**INFORMATION SHOWN**.
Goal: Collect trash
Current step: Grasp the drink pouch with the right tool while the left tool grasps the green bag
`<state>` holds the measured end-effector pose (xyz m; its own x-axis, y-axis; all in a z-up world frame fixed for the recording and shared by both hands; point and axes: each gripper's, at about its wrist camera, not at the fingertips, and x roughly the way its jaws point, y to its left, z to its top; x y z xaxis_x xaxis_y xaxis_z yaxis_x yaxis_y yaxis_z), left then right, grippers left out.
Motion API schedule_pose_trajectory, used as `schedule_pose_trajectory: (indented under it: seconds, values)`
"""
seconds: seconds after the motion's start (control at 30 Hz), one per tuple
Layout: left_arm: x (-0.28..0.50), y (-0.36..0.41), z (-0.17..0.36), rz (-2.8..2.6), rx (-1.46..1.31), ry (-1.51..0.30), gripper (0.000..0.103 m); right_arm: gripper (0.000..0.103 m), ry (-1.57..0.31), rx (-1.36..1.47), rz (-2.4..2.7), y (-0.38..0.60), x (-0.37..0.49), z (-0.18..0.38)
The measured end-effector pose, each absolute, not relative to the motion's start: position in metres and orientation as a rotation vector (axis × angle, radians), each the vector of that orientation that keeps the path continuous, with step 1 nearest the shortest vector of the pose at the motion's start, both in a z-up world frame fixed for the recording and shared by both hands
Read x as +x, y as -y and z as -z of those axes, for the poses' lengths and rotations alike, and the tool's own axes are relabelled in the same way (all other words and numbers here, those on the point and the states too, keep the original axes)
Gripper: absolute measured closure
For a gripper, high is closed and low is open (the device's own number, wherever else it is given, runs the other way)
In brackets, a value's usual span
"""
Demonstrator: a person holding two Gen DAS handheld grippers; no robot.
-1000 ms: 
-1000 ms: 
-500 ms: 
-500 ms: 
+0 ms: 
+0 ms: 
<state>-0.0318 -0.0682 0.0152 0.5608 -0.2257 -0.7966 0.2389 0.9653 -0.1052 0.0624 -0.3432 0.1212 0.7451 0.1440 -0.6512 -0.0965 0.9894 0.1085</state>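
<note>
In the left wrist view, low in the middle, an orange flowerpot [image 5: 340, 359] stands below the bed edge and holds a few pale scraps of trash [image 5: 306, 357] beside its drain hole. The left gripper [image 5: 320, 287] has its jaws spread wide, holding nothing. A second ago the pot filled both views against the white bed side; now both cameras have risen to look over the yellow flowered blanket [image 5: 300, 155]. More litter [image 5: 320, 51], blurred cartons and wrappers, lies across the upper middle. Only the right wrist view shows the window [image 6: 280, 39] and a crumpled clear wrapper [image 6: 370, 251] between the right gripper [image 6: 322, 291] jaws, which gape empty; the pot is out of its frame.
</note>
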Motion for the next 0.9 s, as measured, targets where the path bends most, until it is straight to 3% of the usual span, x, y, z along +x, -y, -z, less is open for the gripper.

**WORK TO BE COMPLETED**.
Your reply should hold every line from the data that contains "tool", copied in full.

**RESULT FOR THIS EXERCISE**.
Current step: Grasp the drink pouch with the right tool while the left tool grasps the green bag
Read x as +x, y as -y and z as -z of those axes, for the poses' lengths and rotations alike, and the tool's own axes are relabelled in the same way (all other words and numbers here, those on the point and the states too, keep the original axes)

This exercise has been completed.